## [Records for processing]
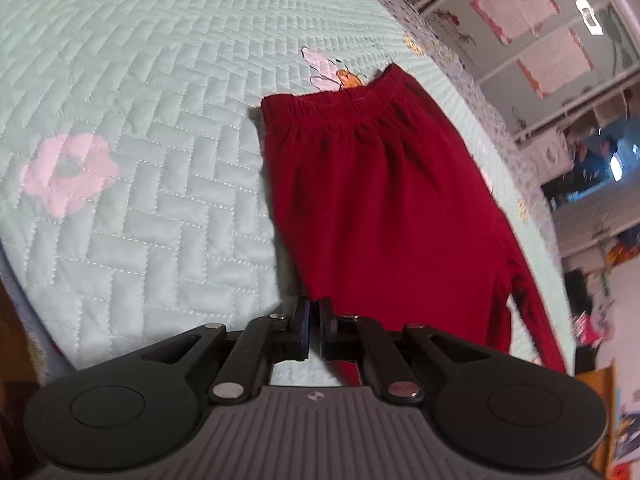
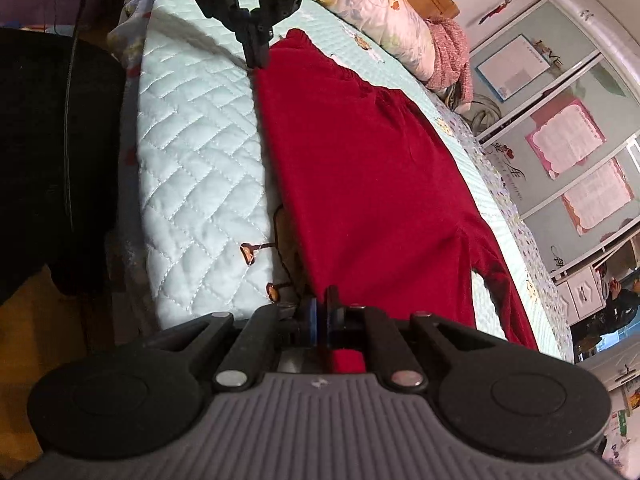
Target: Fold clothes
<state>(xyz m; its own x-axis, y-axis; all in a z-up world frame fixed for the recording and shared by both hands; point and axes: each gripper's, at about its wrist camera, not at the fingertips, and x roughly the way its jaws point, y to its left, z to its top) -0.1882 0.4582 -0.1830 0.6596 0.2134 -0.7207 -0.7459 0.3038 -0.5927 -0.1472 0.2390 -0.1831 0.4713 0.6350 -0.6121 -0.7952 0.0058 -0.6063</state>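
Observation:
A pair of dark red trousers lies flat on a pale green quilted bedspread, elastic waistband at the far end. My left gripper is shut on the trousers' near left edge. In the right wrist view the trousers stretch away along the bed, with the legs splitting at the right. My right gripper is shut on the trousers' edge close to the camera. My left gripper also shows in the right wrist view, pinching the red cloth near the waistband corner.
Pillows and a pink knitted bundle lie at the head of the bed. The bed's near edge drops to a dark shape and wooden floor at left. Wardrobe doors with pink posters stand beyond the bed.

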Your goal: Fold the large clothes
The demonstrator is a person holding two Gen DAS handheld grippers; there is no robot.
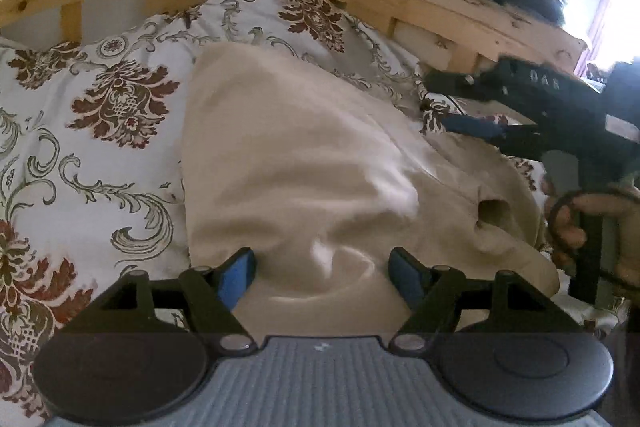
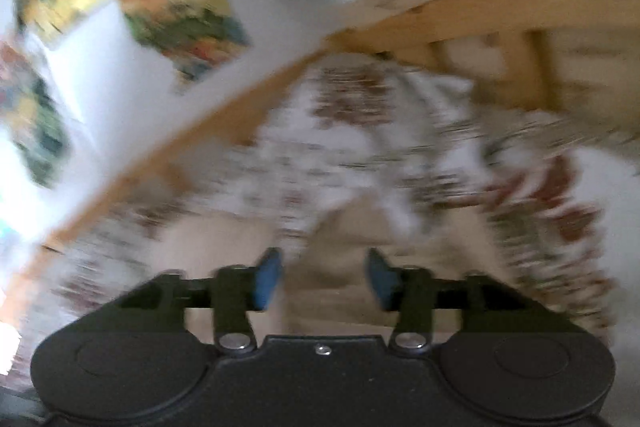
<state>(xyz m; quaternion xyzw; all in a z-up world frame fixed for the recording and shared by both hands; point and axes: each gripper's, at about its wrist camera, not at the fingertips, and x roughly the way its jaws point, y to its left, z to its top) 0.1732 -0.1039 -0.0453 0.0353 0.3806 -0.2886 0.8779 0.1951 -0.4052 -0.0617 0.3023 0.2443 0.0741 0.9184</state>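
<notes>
While beige garment (image 1: 304,163) lies between spread left hand-held gripper (image 1: 322,273), right hand-held gripper (image 2: 325,277) likewise apart

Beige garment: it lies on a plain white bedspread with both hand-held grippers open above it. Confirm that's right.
Not quite. The bedspread is not plain: the left wrist view shows a white cover printed with dark red floral patterns. The beige garment does lie on it, with the left hand-held gripper and right hand-held gripper open.
</notes>
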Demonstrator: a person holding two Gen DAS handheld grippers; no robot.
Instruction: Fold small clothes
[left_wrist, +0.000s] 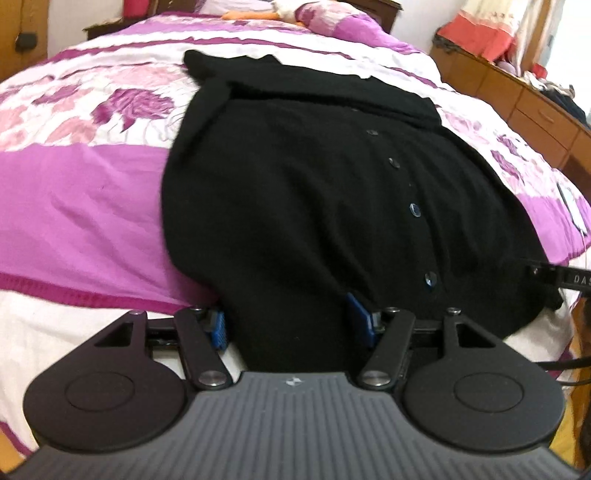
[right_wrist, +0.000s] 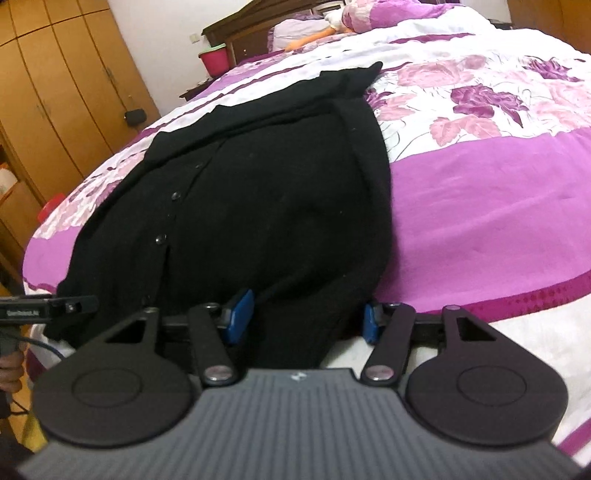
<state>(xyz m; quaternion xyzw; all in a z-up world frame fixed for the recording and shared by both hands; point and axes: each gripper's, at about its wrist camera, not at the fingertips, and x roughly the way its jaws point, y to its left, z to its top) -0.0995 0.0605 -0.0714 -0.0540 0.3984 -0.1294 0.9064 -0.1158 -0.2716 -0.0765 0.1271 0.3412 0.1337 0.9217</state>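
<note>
A black buttoned cardigan (left_wrist: 295, 184) lies flat on a purple floral bedspread (left_wrist: 81, 192), its long axis running from the near hem toward the pillows, collar end farthest away. The left hand-held gripper (left_wrist: 291, 325) and right hand-held gripper (right_wrist: 301, 317) each stand wide apart, blue pads straddling the hem, not clamped.

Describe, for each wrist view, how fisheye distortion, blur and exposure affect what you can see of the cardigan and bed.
Left wrist view: the bed bulges into a curve; the black cardigan is underexposed, with only its buttons catching light; the whole picture is soft. Right wrist view: the same barrel bend, wardrobe doors bowed, cardigan nearly textureless, soft blur throughout.
</note>
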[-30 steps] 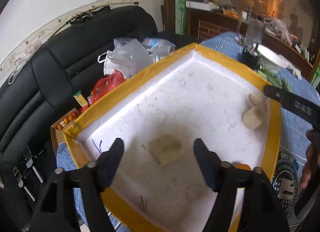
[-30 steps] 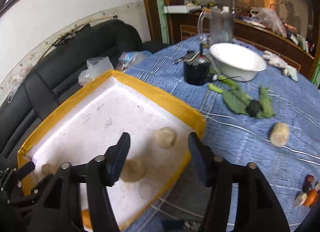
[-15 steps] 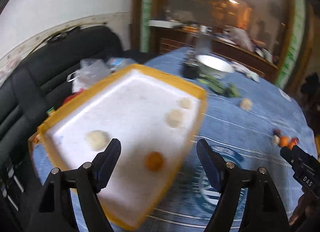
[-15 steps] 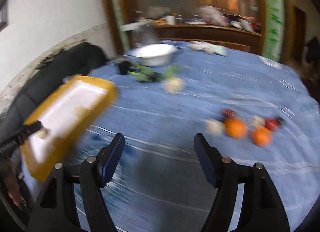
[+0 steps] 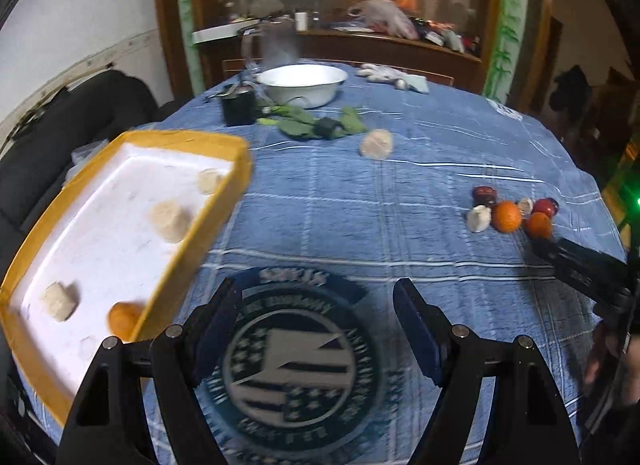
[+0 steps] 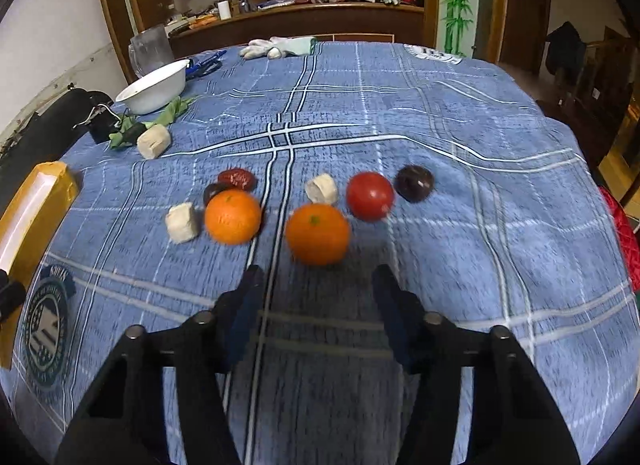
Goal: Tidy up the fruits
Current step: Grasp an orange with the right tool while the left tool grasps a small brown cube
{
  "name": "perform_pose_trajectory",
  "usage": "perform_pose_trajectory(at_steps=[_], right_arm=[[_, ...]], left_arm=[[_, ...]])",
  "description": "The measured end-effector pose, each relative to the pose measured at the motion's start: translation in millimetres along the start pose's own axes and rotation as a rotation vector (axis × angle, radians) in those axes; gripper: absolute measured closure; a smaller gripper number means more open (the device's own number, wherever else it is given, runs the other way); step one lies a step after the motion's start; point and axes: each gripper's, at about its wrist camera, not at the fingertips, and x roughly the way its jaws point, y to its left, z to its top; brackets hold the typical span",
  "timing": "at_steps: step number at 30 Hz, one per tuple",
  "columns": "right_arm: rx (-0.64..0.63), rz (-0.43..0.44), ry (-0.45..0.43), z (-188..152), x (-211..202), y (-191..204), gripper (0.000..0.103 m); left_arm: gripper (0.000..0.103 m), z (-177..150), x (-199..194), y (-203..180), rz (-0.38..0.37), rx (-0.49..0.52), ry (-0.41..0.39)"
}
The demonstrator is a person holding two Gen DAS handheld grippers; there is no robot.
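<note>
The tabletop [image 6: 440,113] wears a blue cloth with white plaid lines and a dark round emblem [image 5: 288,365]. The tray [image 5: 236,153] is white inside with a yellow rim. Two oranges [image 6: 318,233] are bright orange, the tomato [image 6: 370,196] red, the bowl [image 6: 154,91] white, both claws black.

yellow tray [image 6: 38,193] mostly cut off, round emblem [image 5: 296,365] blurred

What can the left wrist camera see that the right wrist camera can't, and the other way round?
Only the left view shows inside the yellow-rimmed tray: one orange and pale chunks. Only the right view shows the loose fruit up close, such as the red tomato and a dark plum. Both share the blue cloth, white bowl and two loose oranges.
</note>
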Motion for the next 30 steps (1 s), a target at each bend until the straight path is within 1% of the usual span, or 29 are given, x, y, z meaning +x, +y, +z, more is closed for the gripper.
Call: perform_pose_trajectory(at_steps=[2, 4, 5, 6, 10, 14, 19, 21, 22, 23, 24, 25, 26, 27, 30], right_arm=[[0.001, -0.021, 0.003, 6.0, 8.4, -0.6, 0.053], [0.014, -0.013, 0.000, 14.2, 14.8, -2.8, 0.053], [0.012, -0.011, -0.002, 16.0, 16.5, -3.0, 0.057], [0.009, -0.006, -0.004, 18.1, 17.8, -2.9, 0.067], [0.012, 0.024, -0.010, 19.1, 18.4, -5.6, 0.067], [0.043, 0.045, -0.032, 19.7, 12.2, -14.9, 0.067], [0.072, 0.087, -0.059, 22.8, 5.7, -23.0, 0.067], [0.068, 0.101, -0.062, 23.4, 5.3, -22.3, 0.067], [0.068, 0.108, -0.060, 23.6, 6.2, -22.2, 0.067], [0.069, 0.114, -0.058, 23.5, 7.0, -22.1, 0.067], [0.068, 0.118, -0.056, 23.4, 7.3, -22.0, 0.067], [0.066, 0.118, -0.058, 23.3, 7.3, -21.8, 0.067], [0.066, 0.118, -0.059, 23.4, 7.0, -21.9, 0.067], [0.068, 0.121, -0.062, 23.5, 6.4, -22.3, 0.067], [0.063, 0.119, -0.070, 23.5, 4.1, -21.6, 0.067]], left_arm=[[0.025, 3.5, 6.7, -10.7, -0.013, 0.021, 0.004], [0.025, 8.0, 13.8, -23.8, -0.032, 0.045, 0.008], [0.025, 10.3, 16.7, -30.0, -0.041, 0.051, 0.006], [0.025, 12.0, 19.5, -35.7, -0.052, 0.057, 0.006], [0.025, 21.5, 37.2, -65.7, -0.092, 0.092, 0.008], [0.025, 29.3, 58.3, -96.5, -0.110, 0.121, 0.022], [0.026, 34.1, 79.6, -116.8, -0.105, 0.138, 0.042], [0.028, 36.4, 84.8, -119.5, -0.100, 0.135, 0.042], [0.035, 37.4, 87.9, -121.0, -0.097, 0.137, 0.045], [0.050, 37.9, 92.6, -121.9, -0.092, 0.142, 0.057], [0.051, 38.2, 95.4, -122.9, -0.098, 0.141, 0.065], [0.061, 39.9, 95.5, -122.9, -0.101, 0.135, 0.059], [0.076, 40.8, 94.9, -123.9, -0.102, 0.138, 0.055], [0.081, 41.2, 94.3, -123.8, -0.109, 0.140, 0.053], [0.084, 37.5, 89.7, -121.4, -0.125, 0.142, 0.060]])
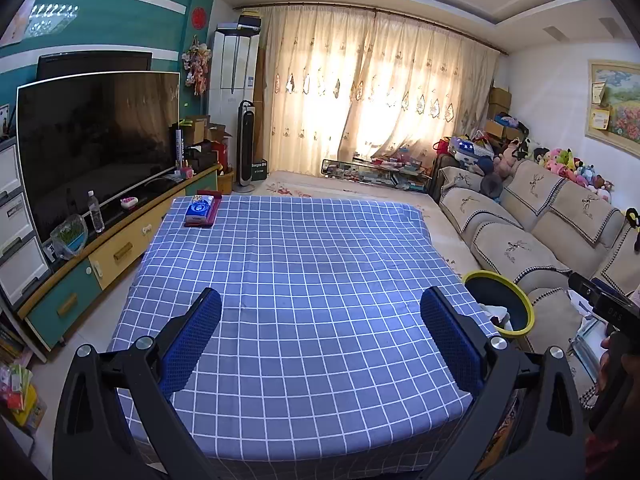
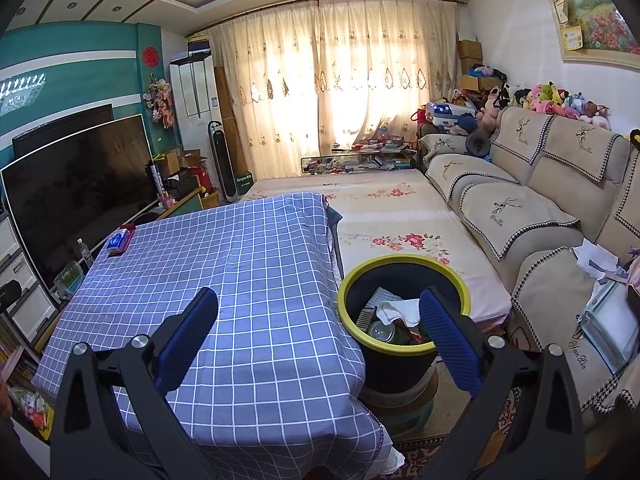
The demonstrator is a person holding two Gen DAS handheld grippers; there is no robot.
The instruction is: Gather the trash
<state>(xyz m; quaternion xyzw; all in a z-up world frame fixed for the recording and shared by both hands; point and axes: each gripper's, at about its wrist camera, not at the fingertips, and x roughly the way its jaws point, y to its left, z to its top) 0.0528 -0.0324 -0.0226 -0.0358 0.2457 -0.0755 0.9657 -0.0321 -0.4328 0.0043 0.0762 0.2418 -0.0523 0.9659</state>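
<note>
Both tools, left (image 1: 320, 332) and right (image 2: 320, 332), are held wide open and empty. In the bin (image 2: 348, 280) off the counter's right edge, soft paper (image 2: 394, 310) and a can (image 2: 382, 330) are seen; such light trash is likely best pinched mid-body.

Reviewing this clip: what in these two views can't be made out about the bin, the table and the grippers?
- Yellow-rimmed black trash bin: in the right wrist view a blue finger covers part of its contents; in the left wrist view the interior is mostly dark.
- Blue tissue pack on the blue checked tablecloth: print too small.
- Right gripper: cut off by the left view's edge.
- Near table edge: hidden behind both grippers.
</note>
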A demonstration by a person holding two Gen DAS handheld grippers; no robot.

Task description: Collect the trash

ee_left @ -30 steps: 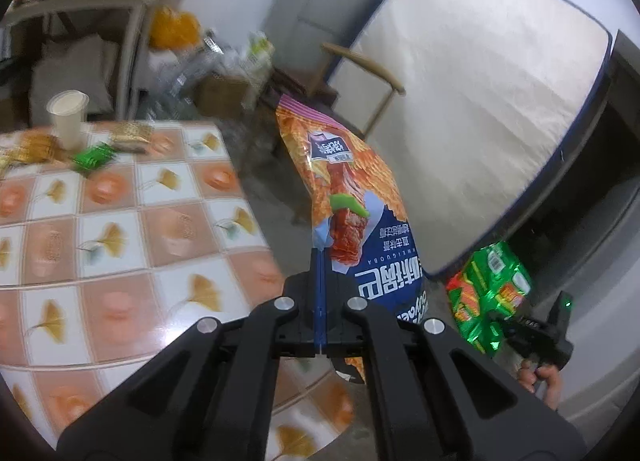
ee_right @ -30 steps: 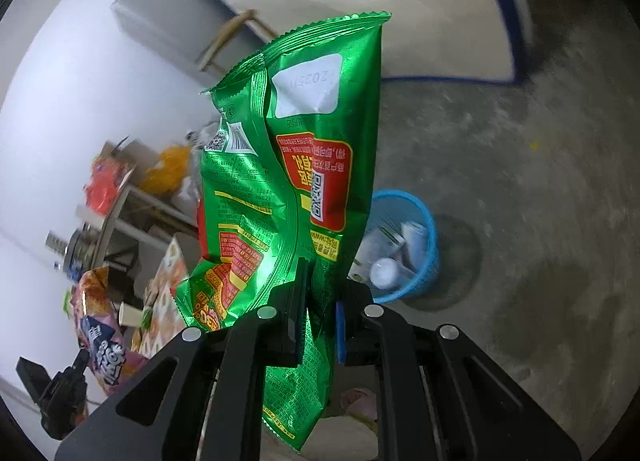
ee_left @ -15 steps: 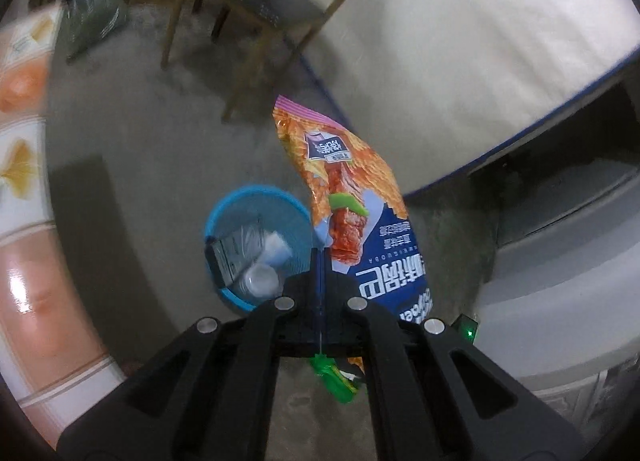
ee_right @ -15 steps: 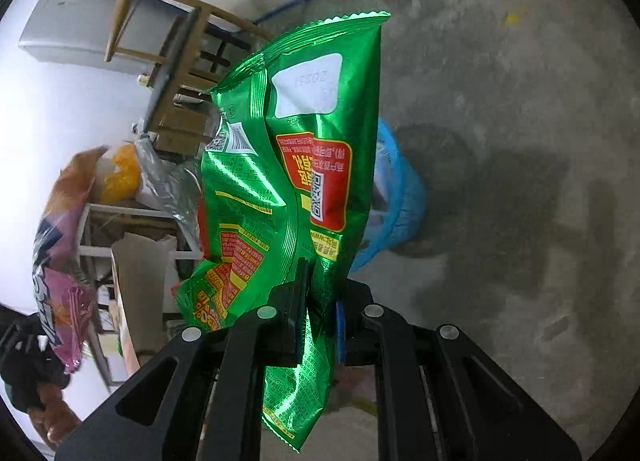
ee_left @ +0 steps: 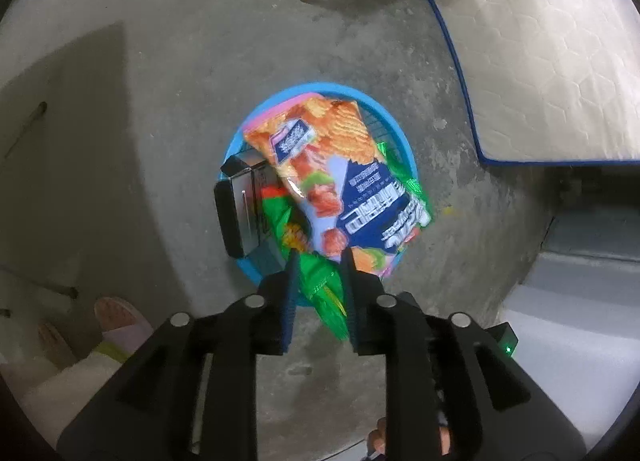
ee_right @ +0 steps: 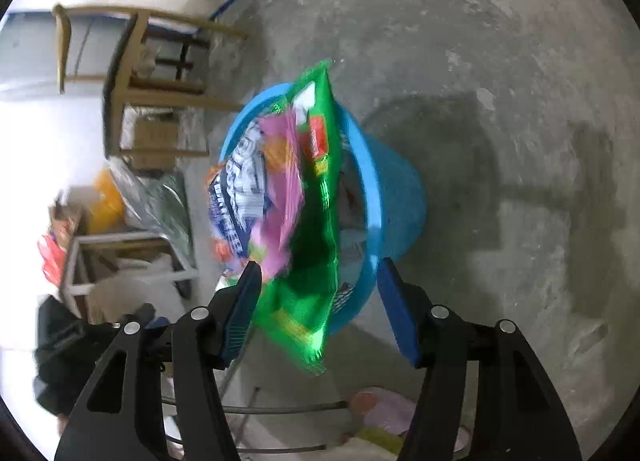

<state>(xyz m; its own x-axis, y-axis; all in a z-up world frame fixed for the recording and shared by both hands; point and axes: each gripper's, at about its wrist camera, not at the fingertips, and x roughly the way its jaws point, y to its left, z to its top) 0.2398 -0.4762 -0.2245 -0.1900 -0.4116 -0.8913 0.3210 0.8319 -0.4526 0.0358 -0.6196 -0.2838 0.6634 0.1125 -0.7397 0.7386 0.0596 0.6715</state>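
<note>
Two snack bags sit over the blue bin (ee_left: 404, 141): an orange-and-blue chip bag (ee_left: 340, 177) and a shiny green bag (ee_right: 316, 229), blurred. Left gripper (ee_left: 318, 261) and right gripper (ee_right: 318, 273) are both spread apart, holding nothing.

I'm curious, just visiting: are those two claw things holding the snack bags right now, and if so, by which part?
No. Each hand-held gripper, left and right, is open; the orange chip bag and green bag are loose over the blue bin.
</note>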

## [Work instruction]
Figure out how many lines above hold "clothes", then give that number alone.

## [Output for this task]
3